減価償却を活用した節税戦略|不動産投資の税務メリット
減価償却とは
減価償却とは、建物などの固定資産の取得費用を、一定の期間にわたって費用として計上する会計上の仕組みです。不動産投資においては、建物部分の取得価格を法定耐用年数に応じて毎年経費に算入できます。
減価償却の大きな特徴は、「実際にお金が出ていかない経費」であるということです。物件購入時に支払った金額を分割して経費計上するため、毎年の現金支出を伴わずに所得を圧縮できます。この仕組みが、不動産投資における節税効果の中核となっています。
なお、土地は経年劣化しないという考え方のため、減価償却の対象にはなりません。減価償却できるのは建物部分のみです。
法定耐用年数と償却率
建物の法定耐用年数は構造によって異なります。主な構造の耐用年数は以下のとおりです。
- 鉄筋コンクリート造(RC造): 47年
- 重量鉄骨造: 34年
- 軽量鉄骨造(厚さ3mm超4mm以下): 27年
- 木造: 22年
新築物件の場合はこの耐用年数がそのまま適用されますが、中古物件の場合は「簡便法」と呼ばれる計算方法で残りの耐用年数を算出します。
中古物件で法定耐用年数をすでに超過している場合は、法定耐用年数の20%に相当する年数が残存耐用年数となります。たとえば、木造で築22年以上経過した物件の場合、残存耐用年数は22年×20%=4年(端数切捨て)となり、短期間で大きな減価償却費を計上できることになります。
建物と設備の按分
物件を購入する際、売買契約書に土地と建物の価格が別々に記載されている場合は、その金額をもとに減価償却の対象となる建物価格を決定します。
建物の中でも、「建物本体」と「建物附属設備」(エアコン、給排水設備、電気設備など)を分けて計上することで、附属設備部分はより短い耐用年数で償却できる場合があります。附属設備の耐用年数は概ね15年程度のものが多く、建物本体より短い期間で経費化できるため、節税効果を早期に得ることができます。

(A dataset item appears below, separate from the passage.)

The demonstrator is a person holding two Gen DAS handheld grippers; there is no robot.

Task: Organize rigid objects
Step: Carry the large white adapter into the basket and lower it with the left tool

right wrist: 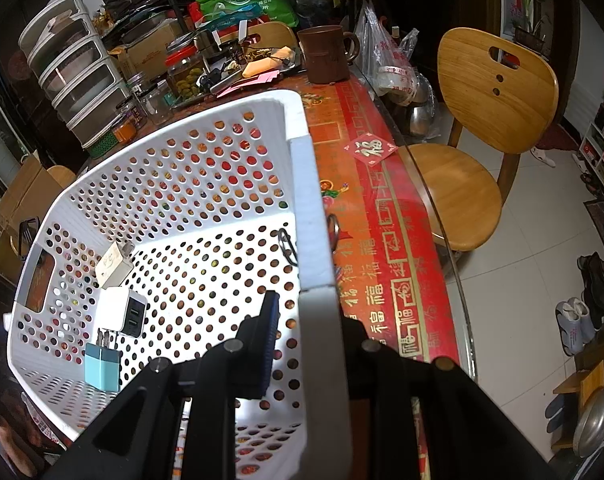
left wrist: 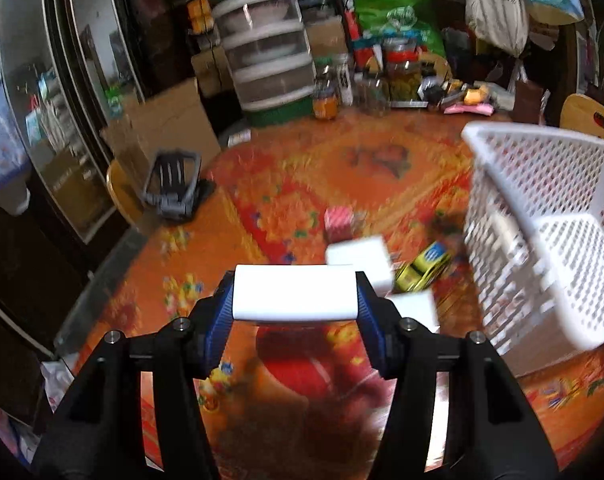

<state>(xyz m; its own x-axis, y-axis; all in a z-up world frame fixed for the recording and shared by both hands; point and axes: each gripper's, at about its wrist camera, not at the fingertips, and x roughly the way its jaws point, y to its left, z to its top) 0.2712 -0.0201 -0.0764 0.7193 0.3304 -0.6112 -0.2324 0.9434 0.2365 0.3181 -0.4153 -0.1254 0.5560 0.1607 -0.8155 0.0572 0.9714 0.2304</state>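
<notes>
In the left wrist view my left gripper is shut on a white rectangular block, its blue pads pressing on both short ends, and the block hangs above the patterned tablecloth. The white perforated basket stands to the right. Beyond the held block, two more white blocks, a yellow toy car and a pink box lie on the table. In the right wrist view my right gripper is shut on the basket's rim. Inside lie a white USB charger, a light blue plug and a cream charger.
A grey folding stand sits at the table's left edge. Jars, a drawer tower and bags crowd the far side. A brown mug stands behind the basket. A wooden chair stands beside the table's right edge.
</notes>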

ただし、按分の方法や割合については税務上の合理性が求められるため、税理士に相談して適切に処理することが重要です。
減価償却を活用した節税の仕組み
不動産所得は「総収入金額 − 必要経費」で計算されます。減価償却費は必要経費に含まれるため、減価償却費が大きいほど不動産所得は小さくなり、結果として所得税・住民税の負担が軽減されます。

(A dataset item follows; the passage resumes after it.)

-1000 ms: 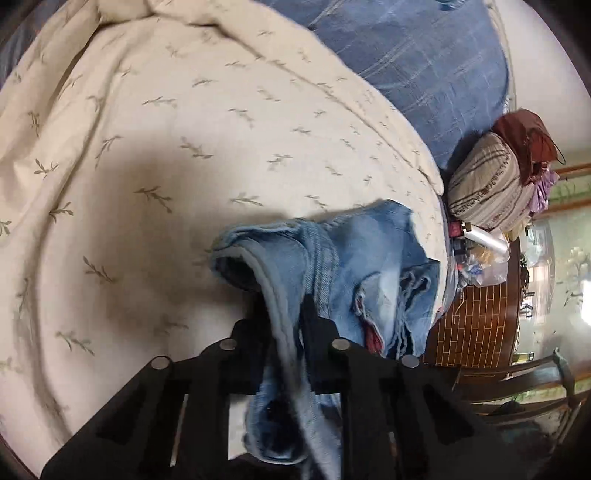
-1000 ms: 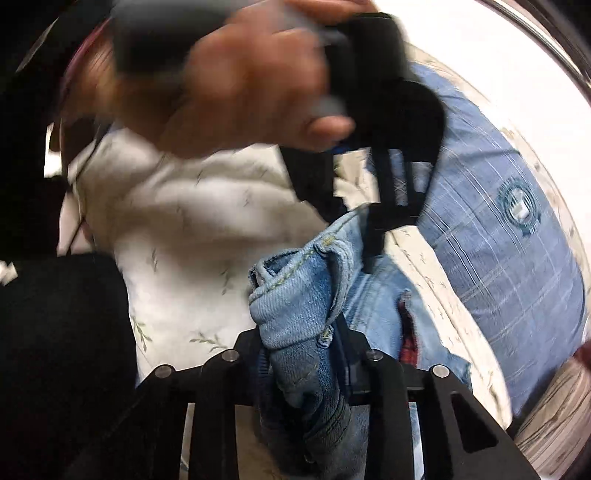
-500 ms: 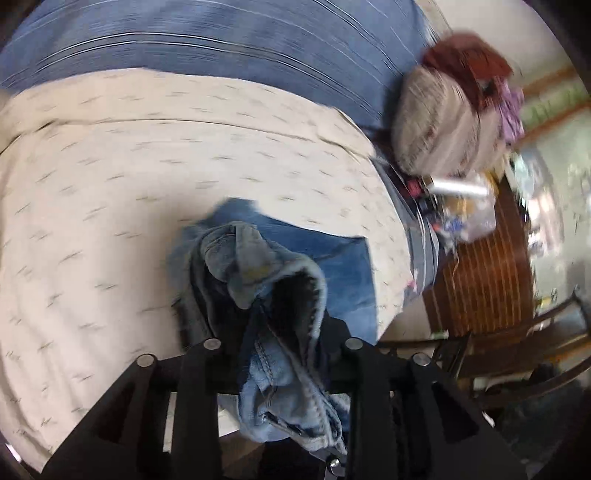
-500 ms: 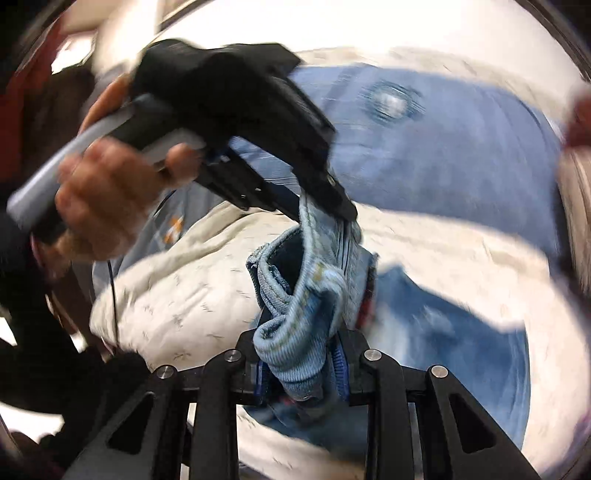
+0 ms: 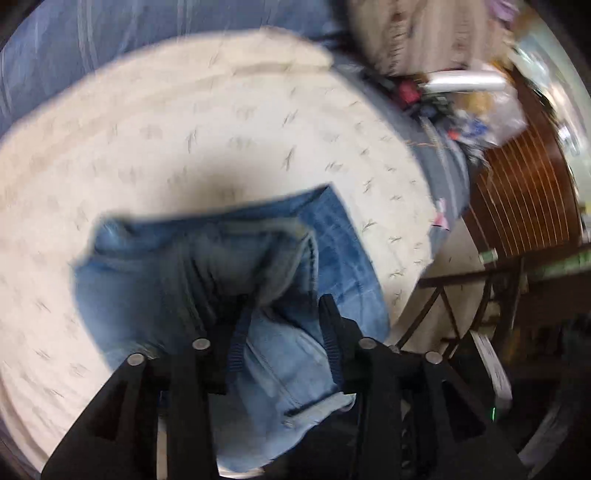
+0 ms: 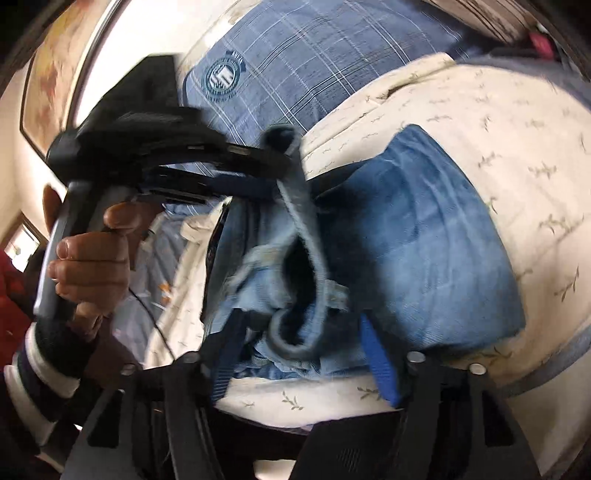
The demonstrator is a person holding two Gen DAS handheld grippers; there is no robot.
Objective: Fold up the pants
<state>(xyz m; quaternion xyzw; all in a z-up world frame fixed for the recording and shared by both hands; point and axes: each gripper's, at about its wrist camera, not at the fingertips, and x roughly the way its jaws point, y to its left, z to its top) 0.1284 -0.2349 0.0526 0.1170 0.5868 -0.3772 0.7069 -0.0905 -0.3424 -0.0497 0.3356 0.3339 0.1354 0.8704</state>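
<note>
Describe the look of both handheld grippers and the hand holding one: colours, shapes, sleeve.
Left gripper: matte black angular linkage, silver rivets, blue ribbed finger pads. Right gripper: the same black frame with brighter blue pads. The hand grips a grey handle; dark cuff over white sleeve.

Cream quilt [image 5: 229, 122] lies bare left of and beyond the jeans [image 5: 207, 266]. Right of the jeans, a wooden chair [image 5: 476, 295], a cluttered cabinet [image 5: 524, 192] and a striped cushion [image 5: 417, 33] obstruct passage.
</note>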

特にサラリーマン大家の場合、不動産所得が赤字になれば、給与所得と損益通算することで所得税の還付を受けられる可能性があります。サラリーマンが不動産投資を始める具体的な方法はサラリーマン大家の始め方で解説しています。高所得者ほど税率が高いため、損益通算による節税効果も大きくなります。
ただし、減価償却による節税は「課税の繰り延べ」としての性質もあることを理解しておく必要があります。物件を売却する際には、それまでに計上した減価償却費の分だけ取得価格が下がるため、売却益(譲渡所得)が大きくなる可能性があります。売却時にかかる税金の詳細は収益物件の売却にかかる税金で解説しています。売却時の税負担も含めたトータルでの税金を考慮することが大切です。
物件選びと減価償却の関係
節税を重視した投資戦略では、物件選びの段階から減価償却を意識することが重要です。
築古の木造物件は、残存耐用年数が短いため、短期間で大きな減価償却費を計上できます。ただし、築古物件には修繕リスクや融資を受けにくいといったデメリットもあるため、減価償却のメリットだけで判断するのは危険です。
RC造の物件は耐用年数が長いため、毎年の減価償却費は木造と比べて小さくなりますが、長期にわたって安定的に経費計上できます。建物の耐久性も高いため、長期保有を前提とした投資に向いています。
物件の収益性と税務メリットのバランスを見極めることが、成功する投資の鍵です。利回りシミュレーターで収支を試算しつつ、減価償却による税効果も加味して投資判断を行いましょう。
確定申告における減価償却の手続き
減価償却費を確定申告で計上するには、「減価償却費の計算」明細書を作成する必要があります。取得価格、取得日、耐用年数、償却方法(定額法が一般的)などを記載します。
確定申告の全体的な流れや必要書類については不動産投資の確定申告ガイドで詳しく解説しています。減価償却の計算は複雑になることもあるため、初めての申告時は税理士に相談することをおすすめします。
また、物件を複数所有している場合は、物件ごとに減価償却の計算が必要です。物件の取得時期や構造が異なれば償却額も変わるため、正確な記録と管理が求められます。不動産投資ローンの基礎知識とあわせて、資金計画全体の中で減価償却の効果を把握しておくことが大切です。